Stoltenberg: Unberechenbarkeit in Politik gefährdet Frieden

epd

Osnabrück (epd). Nato-Generalsekretär Jens Stoltenberg sieht eine Unberechenbarkeit der internationalen Politik als größte Gefahr für den Frieden. Der "Neuen Osnabrücker Zeitung" (Dienstag) sagte Stoltenberg: "Heute ist das größte Risiko die Unvorhersehbarkeit. Anders als im Kalten Krieg können wir uns heute nicht mehr auf eine klare Bedrohung konzentrieren."

"Die Spannung war hoch, aber die Situation war vorhersehbar", sagte der Nato-Generalsekretär. In der Ost-West-Konfrontation habe eine gewisse Stabilität gelegen. Das habe sich völlig geändert: "Heute stehen wir vor viel komplexeren Herausforderungen", sagte Stoltenberg in dem Interview anlässlich des bevorstehenden 100. Jahrestages des Ende des Ersten Weltkriegs. Diese reichten von einer aggressiveren Haltung Russlands bis hin zu Cyberangriffen, Terrorismus und chemischen Angriffen bis zu Desinformations- und Propaganda-Attacken auf westliche Demokratien. 

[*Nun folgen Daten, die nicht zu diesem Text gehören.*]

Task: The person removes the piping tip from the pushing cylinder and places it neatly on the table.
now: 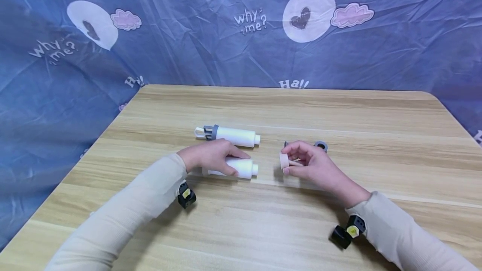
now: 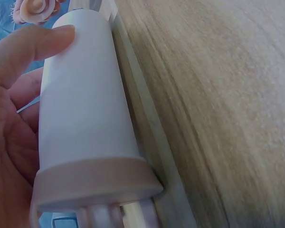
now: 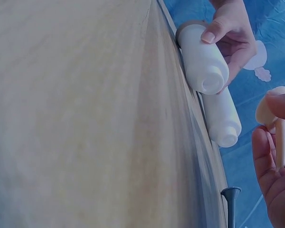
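My left hand (image 1: 216, 157) holds a white cylinder (image 1: 241, 167) with a narrow neck at its right end, thumb on one side and fingers on the other. In the left wrist view the beige collar (image 2: 99, 183) at the cylinder's other end shows, with the wood close beside it. To the right, my right hand (image 1: 314, 166) pinches a beige round-headed piece (image 1: 284, 161) with a thin stem (image 3: 280, 145) running back toward the palm. A gap separates this piece from the cylinder's neck. The right fingertips are partly cut off in the right wrist view.
Behind my left hand a second white cylinder (image 1: 237, 136) lies on the wooden table (image 1: 241, 229), with a grey collar (image 1: 214, 132) and a white loop (image 1: 199, 132). A grey piece with a round end (image 1: 321, 145) lies behind my right hand, partly hidden. Blue printed cloth (image 1: 211, 45) hangs beyond.
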The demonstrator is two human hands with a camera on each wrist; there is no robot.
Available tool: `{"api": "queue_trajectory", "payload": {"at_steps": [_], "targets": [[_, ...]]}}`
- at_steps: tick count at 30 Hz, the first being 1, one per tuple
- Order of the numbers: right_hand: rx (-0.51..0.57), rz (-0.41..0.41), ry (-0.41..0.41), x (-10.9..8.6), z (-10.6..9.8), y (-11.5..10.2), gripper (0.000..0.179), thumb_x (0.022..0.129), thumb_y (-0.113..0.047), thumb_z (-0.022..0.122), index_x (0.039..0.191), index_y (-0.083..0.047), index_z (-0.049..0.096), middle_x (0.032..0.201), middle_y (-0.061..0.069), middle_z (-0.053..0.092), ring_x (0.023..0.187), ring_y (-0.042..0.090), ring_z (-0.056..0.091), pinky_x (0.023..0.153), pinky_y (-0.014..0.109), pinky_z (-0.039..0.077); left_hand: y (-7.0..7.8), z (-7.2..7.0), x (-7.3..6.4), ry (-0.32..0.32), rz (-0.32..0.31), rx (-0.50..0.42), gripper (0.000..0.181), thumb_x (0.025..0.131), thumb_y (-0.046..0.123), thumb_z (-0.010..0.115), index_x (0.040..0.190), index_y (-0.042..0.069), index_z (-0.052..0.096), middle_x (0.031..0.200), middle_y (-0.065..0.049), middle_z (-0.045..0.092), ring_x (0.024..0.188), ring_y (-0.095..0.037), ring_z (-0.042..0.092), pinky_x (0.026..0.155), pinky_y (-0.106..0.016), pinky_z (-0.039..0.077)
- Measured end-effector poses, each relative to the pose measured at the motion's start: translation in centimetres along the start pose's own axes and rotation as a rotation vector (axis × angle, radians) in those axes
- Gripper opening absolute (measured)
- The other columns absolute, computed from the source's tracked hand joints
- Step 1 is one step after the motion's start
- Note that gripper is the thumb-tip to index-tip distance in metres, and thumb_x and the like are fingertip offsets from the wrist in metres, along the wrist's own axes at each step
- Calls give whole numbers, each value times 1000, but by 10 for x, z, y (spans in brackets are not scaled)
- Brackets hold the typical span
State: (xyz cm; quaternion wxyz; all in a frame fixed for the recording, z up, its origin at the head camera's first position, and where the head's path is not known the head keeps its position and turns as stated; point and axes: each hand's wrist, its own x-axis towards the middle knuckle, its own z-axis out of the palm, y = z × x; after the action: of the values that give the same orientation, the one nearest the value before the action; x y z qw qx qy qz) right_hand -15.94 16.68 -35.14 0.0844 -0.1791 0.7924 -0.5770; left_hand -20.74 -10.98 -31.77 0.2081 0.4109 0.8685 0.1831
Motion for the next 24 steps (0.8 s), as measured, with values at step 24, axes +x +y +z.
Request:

Die Geschichte habe gelehrt, dass man den Frieden nicht als garantiert ansehen dürfe: "Denn dann vergessen wir, diesen Frieden zu verteidigen", sagte der Norweger. 

Am 11. November 1918 hatten Vertreter des Deutschen Reiches und der Alliierten ein Waffenstillstandsabkommen in einem Eisenbahnwaggon im Wald von Compiègne nordöstlich von Paris unterzeichnet.  Unter Historikern gilt der damit beendete Erste Weltkrieg als erster globaler Krieg der Geschichte - und als erster totaler. Neun Millionen Soldaten und mehr als sechs Millionen Zivilisten wurden innerhalb von vier Jahren getötet.